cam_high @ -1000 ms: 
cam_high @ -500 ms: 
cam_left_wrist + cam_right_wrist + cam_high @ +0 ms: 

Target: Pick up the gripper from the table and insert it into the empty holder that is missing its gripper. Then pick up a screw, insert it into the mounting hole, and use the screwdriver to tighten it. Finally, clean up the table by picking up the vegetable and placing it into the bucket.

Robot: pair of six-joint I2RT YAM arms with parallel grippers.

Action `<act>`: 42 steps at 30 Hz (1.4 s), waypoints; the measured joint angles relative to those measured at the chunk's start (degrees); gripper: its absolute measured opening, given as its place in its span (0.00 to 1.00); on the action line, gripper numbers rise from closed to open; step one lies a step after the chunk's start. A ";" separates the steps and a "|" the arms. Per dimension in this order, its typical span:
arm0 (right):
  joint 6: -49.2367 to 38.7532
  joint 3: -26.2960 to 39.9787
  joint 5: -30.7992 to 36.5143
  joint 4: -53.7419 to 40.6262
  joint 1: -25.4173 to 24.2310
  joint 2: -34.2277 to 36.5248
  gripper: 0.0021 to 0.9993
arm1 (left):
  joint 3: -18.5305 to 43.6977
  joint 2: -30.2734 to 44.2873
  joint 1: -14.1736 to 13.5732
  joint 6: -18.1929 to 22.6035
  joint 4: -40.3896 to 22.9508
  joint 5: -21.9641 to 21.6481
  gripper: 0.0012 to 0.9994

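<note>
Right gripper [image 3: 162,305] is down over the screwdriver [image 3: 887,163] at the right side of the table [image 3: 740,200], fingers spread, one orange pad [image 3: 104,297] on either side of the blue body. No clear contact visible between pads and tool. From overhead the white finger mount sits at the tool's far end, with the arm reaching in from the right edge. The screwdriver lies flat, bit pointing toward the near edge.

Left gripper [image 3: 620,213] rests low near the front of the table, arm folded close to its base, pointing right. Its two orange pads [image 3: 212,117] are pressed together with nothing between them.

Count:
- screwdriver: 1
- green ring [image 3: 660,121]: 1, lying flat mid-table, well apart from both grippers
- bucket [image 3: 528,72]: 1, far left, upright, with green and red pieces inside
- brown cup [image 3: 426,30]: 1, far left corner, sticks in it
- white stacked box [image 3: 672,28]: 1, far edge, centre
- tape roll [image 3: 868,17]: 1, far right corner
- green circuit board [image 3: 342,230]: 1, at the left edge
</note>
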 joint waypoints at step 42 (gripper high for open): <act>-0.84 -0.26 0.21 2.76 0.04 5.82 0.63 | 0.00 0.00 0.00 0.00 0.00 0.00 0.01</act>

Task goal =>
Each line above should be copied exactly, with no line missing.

Response to this exercise =>
cam_high @ -1000 ms: 
cam_high @ -500 ms: 
cam_left_wrist + cam_right_wrist + cam_high @ +0 ms: 

Target: Pick up the gripper from the table and insert it into the empty holder that is missing its gripper. Then pick up a screw, insert it into the mounting hole, and use the screwdriver to tighten it. Finally, clean up the table by picking up the vegetable and placing it into the bucket.

Robot: pair of six-joint I2RT YAM arms with parallel grippers.

Action `<act>`: 42 steps at 30 Hz (1.4 s), waypoints; the measured joint angles relative to those measured at the chunk's start (degrees); gripper: its absolute measured opening, given as its place in its span (0.00 to 1.00); on the action line, gripper numbers rise from closed to open; step one lies a step after the chunk's start. A ";" separates the steps and a "|" the arms. Per dimension in this order, its typical span:
arm0 (right):
  joint 6: -49.2367 to 38.7532
  joint 3: -26.2960 to 39.9787
  joint 5: -30.7992 to 36.5143
  joint 4: -53.7419 to 40.6262
  joint 1: -25.4173 to 24.2310
  joint 2: -34.2277 to 36.5248
  gripper: 0.0021 to 0.9993
arm1 (left):
  joint 3: -18.5305 to 43.6977
  joint 2: -30.2734 to 44.2873
  joint 1: -14.1736 to 13.5732
  joint 6: -18.1929 to 22.6035
  joint 4: -40.3896 to 22.9508
  joint 5: -21.9641 to 21.6481
  gripper: 0.0012 to 0.9994

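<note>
Right gripper [image 3: 162,305] is down over the screwdriver [image 3: 887,163] at the right side of the table [image 3: 740,200], fingers spread, one orange pad [image 3: 104,297] on either side of the blue body. No clear contact visible between pads and tool. From overhead the white finger mount sits at the tool's far end, with the arm reaching in from the right edge. The screwdriver lies flat, bit pointing toward the near edge.

Left gripper [image 3: 620,213] rests low near the front of the table, arm folded close to its base, pointing right. Its two orange pads [image 3: 212,117] are pressed together with nothing between them.

Count:
- screwdriver: 1
- green ring [image 3: 660,121]: 1, lying flat mid-table, well apart from both grippers
- bucket [image 3: 528,72]: 1, far left, upright, with green and red pieces inside
- brown cup [image 3: 426,30]: 1, far left corner, sticks in it
- white stacked box [image 3: 672,28]: 1, far edge, centre
- tape roll [image 3: 868,17]: 1, far right corner
- green circuit board [image 3: 342,230]: 1, at the left edge
</note>
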 joint waypoints at step 42 (gripper high for open): <act>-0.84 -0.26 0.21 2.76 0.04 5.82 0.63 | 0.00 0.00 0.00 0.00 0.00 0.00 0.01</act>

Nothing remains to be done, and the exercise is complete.